→ ABOUT THIS TASK
Type out every line of the data again, exactly.

START DATA BLOCK

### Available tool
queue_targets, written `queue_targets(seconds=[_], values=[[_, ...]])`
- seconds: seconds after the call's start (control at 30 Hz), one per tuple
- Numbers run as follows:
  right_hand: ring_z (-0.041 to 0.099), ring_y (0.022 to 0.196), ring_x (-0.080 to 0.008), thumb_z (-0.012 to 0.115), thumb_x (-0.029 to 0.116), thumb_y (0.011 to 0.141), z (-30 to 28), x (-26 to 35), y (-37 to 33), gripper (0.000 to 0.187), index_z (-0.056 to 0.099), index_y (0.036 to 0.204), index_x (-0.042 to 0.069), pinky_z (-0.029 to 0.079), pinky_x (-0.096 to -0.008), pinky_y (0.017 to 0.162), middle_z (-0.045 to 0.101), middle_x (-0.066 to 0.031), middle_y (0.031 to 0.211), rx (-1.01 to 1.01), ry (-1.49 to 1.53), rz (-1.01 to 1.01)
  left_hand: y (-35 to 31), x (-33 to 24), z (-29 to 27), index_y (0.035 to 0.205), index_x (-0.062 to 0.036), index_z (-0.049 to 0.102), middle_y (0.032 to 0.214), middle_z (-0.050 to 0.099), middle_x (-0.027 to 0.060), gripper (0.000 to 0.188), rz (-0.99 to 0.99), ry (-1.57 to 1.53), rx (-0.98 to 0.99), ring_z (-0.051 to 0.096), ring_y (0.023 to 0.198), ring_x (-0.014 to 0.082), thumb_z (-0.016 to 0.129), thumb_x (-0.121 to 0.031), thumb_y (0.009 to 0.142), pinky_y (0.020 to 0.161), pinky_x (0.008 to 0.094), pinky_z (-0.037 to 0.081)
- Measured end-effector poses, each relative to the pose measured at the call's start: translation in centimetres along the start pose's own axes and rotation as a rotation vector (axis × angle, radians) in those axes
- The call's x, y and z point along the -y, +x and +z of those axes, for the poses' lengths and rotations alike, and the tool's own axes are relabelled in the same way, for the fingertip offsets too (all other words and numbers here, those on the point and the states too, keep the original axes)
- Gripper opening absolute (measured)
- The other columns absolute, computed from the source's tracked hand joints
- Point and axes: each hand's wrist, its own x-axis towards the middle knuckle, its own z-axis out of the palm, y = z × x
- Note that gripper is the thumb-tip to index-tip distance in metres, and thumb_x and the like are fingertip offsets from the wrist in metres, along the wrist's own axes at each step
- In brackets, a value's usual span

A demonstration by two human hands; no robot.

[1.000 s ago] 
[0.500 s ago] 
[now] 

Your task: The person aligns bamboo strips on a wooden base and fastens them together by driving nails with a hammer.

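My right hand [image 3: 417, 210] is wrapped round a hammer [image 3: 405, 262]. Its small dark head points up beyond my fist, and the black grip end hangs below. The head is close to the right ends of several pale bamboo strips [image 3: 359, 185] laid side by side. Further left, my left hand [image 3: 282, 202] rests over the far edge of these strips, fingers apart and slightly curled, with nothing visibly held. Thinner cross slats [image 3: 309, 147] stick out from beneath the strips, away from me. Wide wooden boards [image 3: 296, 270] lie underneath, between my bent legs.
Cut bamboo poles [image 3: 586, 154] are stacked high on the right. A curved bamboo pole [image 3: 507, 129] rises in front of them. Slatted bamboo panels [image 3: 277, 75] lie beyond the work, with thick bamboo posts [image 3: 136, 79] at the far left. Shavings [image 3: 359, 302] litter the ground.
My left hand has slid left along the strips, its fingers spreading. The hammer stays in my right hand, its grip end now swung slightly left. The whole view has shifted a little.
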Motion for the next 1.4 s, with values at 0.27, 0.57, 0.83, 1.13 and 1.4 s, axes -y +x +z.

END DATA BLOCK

→ EXERCISE OUTPUT
### Available tool
queue_targets, written `queue_targets(seconds=[_], values=[[_, ...]])`
- seconds: seconds after the call's start (control at 30 Hz), one per tuple
- Numbers run as follows:
  right_hand: ring_z (-0.041 to 0.099), ring_y (0.022 to 0.196), ring_x (-0.080 to 0.008), thumb_z (-0.012 to 0.115), thumb_x (-0.029 to 0.116), thumb_y (0.011 to 0.141), z (-30 to 28), x (-26 to 35), y (-37 to 33), gripper (0.000 to 0.187), index_z (-0.056 to 0.099), index_y (0.036 to 0.204), index_x (-0.042 to 0.069), pinky_z (-0.029 to 0.079), pinky_x (-0.096 to -0.008), pinky_y (0.017 to 0.162), middle_z (-0.045 to 0.101), middle_x (-0.066 to 0.031), middle_y (0.031 to 0.211), rx (-1.01 to 1.01), ry (-1.49 to 1.53), rz (-1.01 to 1.01)
  left_hand: y (-35 to 31), x (-33 to 24), z (-29 to 27), index_y (0.035 to 0.205), index_x (-0.062 to 0.036), index_z (-0.049 to 0.102), middle_y (0.032 to 0.214), middle_z (-0.050 to 0.099), middle_x (-0.027 to 0.060), gripper (0.000 to 0.188), rz (-0.99 to 0.99), ry (-1.57 to 1.53), rx (-0.98 to 0.99), ring_z (-0.051 to 0.096), ring_y (0.023 to 0.198), ring_x (-0.014 to 0.082), thumb_z (-0.016 to 0.129), thumb_x (-0.121 to 0.031), thumb_y (0.009 to 0.142), pinky_y (0.020 to 0.161), pinky_x (0.008 to 0.094), pinky_z (-0.037 to 0.081)
- Measured end-effector poses, each relative to the pose measured at the call's start: translation in centimetres along the start pose's own axes and rotation as a rotation vector (axis × angle, radians) in those axes
- The call's x, y and z point along the -y, +x and +z of those axes, for the poses' lengths and rotations alike, and the tool's own axes are relabelled in the same way, for the fingertip offsets too (all other words and numbers here, those on the point and the states too, keep the original axes)
- Gripper opening absolute (measured)
- The other columns absolute, computed from the source's tracked hand joints
- Point and axes: each hand's wrist, its own x-axis towards the middle knuckle, its own z-axis out of the palm, y = z × x
- Note that gripper is the thumb-tip to index-tip distance in metres, and thumb_x and the like are fingertip offsets from the wrist in metres, along the wrist's own axes at each step
- In brackets, a value's usual span

A demonstration by two human hands; no robot.

[1.000 s ago] 
[0.500 s ago] 
[now] 

Your task: The person aligns bamboo strips on a wooden base and fastens them together by driving nails with a hammer.

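My right hand [image 3: 417, 210] is wrapped round a hammer [image 3: 405, 262]. Its small dark head points up beyond my fist, and the black grip end hangs below. The head is close to the right ends of several pale bamboo strips [image 3: 359, 185] laid side by side. Further left, my left hand [image 3: 282, 202] rests over the far edge of these strips, fingers apart and slightly curled, with nothing visibly held. Thinner cross slats [image 3: 309, 147] stick out from beneath the strips, away from me. Wide wooden boards [image 3: 296, 270] lie underneath, between my bent legs.
Cut bamboo poles [image 3: 586, 154] are stacked high on the right. A curved bamboo pole [image 3: 507, 129] rises in front of them. Slatted bamboo panels [image 3: 277, 75] lie beyond the work, with thick bamboo posts [image 3: 136, 79] at the far left. Shavings [image 3: 359, 302] litter the ground.
My left hand has slid left along the strips, its fingers spreading. The hammer stays in my right hand, its grip end now swung slightly left. The whole view has shifted a little.
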Motion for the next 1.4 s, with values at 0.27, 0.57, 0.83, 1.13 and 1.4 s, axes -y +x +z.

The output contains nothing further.